“Why do they have to learn French anyway?”
I was in my first teaching post and this was the question that frequently took me by surprise – not from the children – but from the parents. It was a school very different from the one I am in today. I would have thought the benefits of learning any modern foreign language were blatantly clear to all. Surely you don’t have to be a linguaphile to appreciate the advantage of being able to give your food order in the appropriate language in a foreign restaurant and you certainly don’t have to be gifted in languages to be successful in this basic exchange of information. However, these parents believed their children would never get to travel to France so there wasn’t much point. It seemed to be a very pessimistic view of their child’s future, even if they didn’t have the opportunity at that particular moment in time to travel abroad. The school was in Dover.
These days, I am more likely to be accosted with the question, “What’s the point of learning Latin? No one speaks it any more!” which seems to me to be a far more reasonable question and one that I was forced to ask myself when I started teaching it. What is the point? The likelihood of meeting a Roman soldier these days is, well, unlikely, and, unless you have an intellectual member of the family whom you wish to impress, the need to speak it is, let’s face it, non-existent. Which is why we don’t learn to speak it. The very first year I taught Latin in a primary school, the Head Girl stood up at Prize Giving and announced how much she enjoyed learning this ancient language, and her justification for this new-found love? You didn’t need to worry about how the words were pronounced because no one knew anyway! My initial joy that my subject was being mentioned at Prize Giving was quickly superseded by embarrassment – was that the message that I had managed to convey in the first term of teaching it? Was that the main reason to study it?
There are plenty of reasons for learning any ancient language, but I shall concentrate on Latin, mainly because it’s the only one I know!
If you’re hoping to impress someone with your astounding intellect then throwing Latin quotes at them is sure to succeed, after all, Latin is the language of the genius mind, is it not? Just imagine, someone hitting the depths of despair, they feel that they are lost in life, failing in everything and don’t know which way to turn. You can help with your famous uplifting quote, Carpe diem (seize the day)! Sure to cheer up any lost soul, especially if they’ve never heard it before and you can step in and educate them!

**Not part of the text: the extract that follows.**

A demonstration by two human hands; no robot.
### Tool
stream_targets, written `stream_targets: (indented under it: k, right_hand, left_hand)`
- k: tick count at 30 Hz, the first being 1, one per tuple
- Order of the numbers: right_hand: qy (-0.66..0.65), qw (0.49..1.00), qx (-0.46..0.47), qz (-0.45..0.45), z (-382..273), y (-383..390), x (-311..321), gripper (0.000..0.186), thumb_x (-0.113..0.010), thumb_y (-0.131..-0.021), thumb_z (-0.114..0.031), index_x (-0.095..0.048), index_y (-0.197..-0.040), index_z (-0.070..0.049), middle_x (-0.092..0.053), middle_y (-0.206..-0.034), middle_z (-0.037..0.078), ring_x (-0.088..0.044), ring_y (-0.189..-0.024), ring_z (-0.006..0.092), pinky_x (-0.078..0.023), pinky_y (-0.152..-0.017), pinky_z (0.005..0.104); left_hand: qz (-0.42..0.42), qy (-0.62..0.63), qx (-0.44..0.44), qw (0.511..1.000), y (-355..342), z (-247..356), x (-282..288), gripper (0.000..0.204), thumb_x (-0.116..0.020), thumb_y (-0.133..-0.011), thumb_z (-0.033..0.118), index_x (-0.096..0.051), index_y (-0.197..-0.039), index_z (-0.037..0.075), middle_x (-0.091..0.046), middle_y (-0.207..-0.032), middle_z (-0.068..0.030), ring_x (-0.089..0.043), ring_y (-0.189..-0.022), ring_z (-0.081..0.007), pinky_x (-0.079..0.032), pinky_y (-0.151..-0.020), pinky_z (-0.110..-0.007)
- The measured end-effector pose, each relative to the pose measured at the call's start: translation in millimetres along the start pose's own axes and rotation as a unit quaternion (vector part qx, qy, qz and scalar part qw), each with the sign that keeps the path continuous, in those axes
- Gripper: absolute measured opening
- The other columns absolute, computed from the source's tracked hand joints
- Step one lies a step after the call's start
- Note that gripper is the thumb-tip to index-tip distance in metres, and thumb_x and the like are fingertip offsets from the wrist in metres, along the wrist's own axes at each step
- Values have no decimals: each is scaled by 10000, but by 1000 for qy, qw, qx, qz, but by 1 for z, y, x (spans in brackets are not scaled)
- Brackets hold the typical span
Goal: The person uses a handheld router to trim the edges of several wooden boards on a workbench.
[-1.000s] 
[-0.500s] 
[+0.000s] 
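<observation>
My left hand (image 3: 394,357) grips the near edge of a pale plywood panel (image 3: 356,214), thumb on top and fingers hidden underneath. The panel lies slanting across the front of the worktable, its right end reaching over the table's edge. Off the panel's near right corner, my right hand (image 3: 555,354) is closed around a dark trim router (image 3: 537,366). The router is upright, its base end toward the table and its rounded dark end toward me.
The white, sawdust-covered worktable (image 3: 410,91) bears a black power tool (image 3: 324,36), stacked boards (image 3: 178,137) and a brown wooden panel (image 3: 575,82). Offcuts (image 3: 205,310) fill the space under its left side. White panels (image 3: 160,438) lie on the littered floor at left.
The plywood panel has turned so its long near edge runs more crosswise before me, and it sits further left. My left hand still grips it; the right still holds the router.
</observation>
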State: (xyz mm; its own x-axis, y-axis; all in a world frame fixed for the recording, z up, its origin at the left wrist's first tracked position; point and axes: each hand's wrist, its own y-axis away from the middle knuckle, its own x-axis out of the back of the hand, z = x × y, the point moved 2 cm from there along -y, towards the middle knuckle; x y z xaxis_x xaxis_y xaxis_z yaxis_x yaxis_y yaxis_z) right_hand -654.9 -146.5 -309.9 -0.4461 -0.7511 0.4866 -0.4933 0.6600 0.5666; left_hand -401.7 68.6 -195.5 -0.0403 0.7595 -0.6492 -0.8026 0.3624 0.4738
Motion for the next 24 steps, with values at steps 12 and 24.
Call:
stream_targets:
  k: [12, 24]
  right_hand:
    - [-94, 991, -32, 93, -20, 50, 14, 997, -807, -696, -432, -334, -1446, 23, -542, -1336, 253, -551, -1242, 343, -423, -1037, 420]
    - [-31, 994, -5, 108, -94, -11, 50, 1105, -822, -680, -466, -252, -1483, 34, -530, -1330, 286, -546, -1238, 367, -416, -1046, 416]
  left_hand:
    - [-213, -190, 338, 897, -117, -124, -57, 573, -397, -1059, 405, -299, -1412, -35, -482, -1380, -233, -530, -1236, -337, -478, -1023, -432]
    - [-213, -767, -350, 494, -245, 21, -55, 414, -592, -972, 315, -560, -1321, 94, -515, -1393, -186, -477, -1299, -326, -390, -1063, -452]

Or if someone asks you what you think, rather than saying the obvious, a more obscure answer is sure to please, Cogito, ergo sum (I think, therefore I am). Philosophical as well. Finally, make sure you don’t go anywhere without the motto draco dormiens nunquam titillandus – so that you know not to tickle a dragon if you ever encounter a sleeping one (the Harry Potter motto in case you were wondering)!
While, as you may have guessed, I am not being entirely serious, I do think many schools (especially prep schools) actually believe that that is the reason for offering Latin and presenting it as part of their curriculum (no, not to avoid sleeping dragons) – to impress! Here are the real reasons:
- It helps children to learn more about their own language. The vocabulary is so close to English (obviously, as Latin is where we get much of our language) that pupils actually increase the vocabulary in their mother tongue as much as in the foreign one. By way of example, take the word dormio which means I sleep. Children can link it fairly easily to dormice and dormitories because they know what they are, but suddenly they can work out what words like dormant, dormient and dormancy mean. So too with mater (mother), pater (father) and so on ad infinitum (nearly).

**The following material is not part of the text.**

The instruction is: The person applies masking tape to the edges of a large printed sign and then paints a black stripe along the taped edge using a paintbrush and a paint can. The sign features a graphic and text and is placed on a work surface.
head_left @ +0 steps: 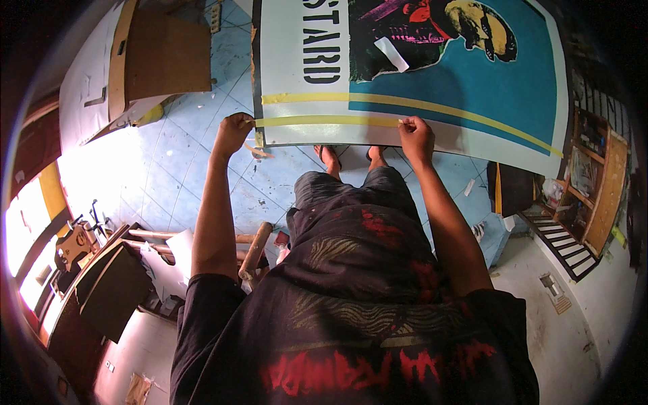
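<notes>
A strip of yellow masking tape (324,121) stretches along the near white border of a large painted board (297,135). My left hand (234,131) pinches its left end just off the board's left edge. Farther right, my right hand (416,140) grips the other end between thumb and fingers, over the white border. Whether the strip touches the surface along its length, I cannot tell. Beyond it, a second yellow tape strip (459,111) lies across the board, running to the right edge. The board shows black lettering, a blue field and a painted figure.
Blue floor tiles (182,155) show around my feet. A brown and white cabinet-like piece (165,57) stands at the far left, a wooden shelf (601,182) at the right. Wooden poles (255,250) and dark panels (115,290) are at the lower left.
</notes>
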Available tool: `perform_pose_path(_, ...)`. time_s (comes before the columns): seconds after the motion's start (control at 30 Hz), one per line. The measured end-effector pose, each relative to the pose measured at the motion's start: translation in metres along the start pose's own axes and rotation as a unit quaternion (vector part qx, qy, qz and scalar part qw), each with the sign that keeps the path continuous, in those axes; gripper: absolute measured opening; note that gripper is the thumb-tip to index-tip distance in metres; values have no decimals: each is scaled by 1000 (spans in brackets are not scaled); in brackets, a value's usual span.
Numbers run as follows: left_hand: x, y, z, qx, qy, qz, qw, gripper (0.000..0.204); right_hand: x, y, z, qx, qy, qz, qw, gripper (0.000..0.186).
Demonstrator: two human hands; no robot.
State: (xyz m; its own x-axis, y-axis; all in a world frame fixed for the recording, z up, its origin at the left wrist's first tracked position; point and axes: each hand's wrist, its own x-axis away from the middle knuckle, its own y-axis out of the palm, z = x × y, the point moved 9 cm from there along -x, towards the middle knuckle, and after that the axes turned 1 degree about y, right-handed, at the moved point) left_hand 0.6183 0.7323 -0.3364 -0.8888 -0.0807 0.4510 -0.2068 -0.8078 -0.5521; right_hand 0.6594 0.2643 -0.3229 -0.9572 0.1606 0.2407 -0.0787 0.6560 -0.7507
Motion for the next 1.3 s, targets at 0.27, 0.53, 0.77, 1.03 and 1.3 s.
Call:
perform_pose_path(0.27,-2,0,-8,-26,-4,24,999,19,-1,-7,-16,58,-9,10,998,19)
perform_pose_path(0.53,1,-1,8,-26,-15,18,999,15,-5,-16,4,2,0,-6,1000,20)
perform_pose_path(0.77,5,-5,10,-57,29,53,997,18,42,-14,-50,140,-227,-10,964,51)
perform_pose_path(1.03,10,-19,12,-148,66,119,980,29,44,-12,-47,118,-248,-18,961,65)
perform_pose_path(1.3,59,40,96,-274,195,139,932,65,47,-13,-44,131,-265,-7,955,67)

- Children also get a better understanding of grammar. It’s difficult to grasp English grammar because it’s our mother tongue and we speak it instinctively. We don’t think about whether we’re using direct or indirect objects or what tense the verb is in unless we need to write with accuracy and then it becomes confusing. Learn it through another language however and you are not blinded by instinct – like eating with your eyes closed, you concentrate more on the flavour because there are no other distractions. Latin is better than most other languages taught in schools for this because of the range of grammar needed (parts of speech in particular).
- Many of our scientific words come from Latin. Year 6 pupils are delighted to learn that they can work out where the pulmonary artery goes (among others) just because the word pulmo means lung and then there’s that complicated periodic table, where the symbols are linked to the Latin rather than the English.
- It’s so much easier to learn other romance languages (Italian in particular, French, Spanish, Romanian, Portugese) when you know a little bit of Latin.
- As far as learning Latin at Prep School goes (as opposed to senior school), I think it is far less confusing than learning a second modern language. It is taught in very different ways precisely because it is not spoken and I have never known a child muddle up French and Latin, unlike with French and German or French and Spanish.
- It is learning for the sake of it, teaching to inspire a love of learning and if it’s taught well, it’s fun. Non scholae, sed vitae which, roughly translated, means “not for school, but for life”.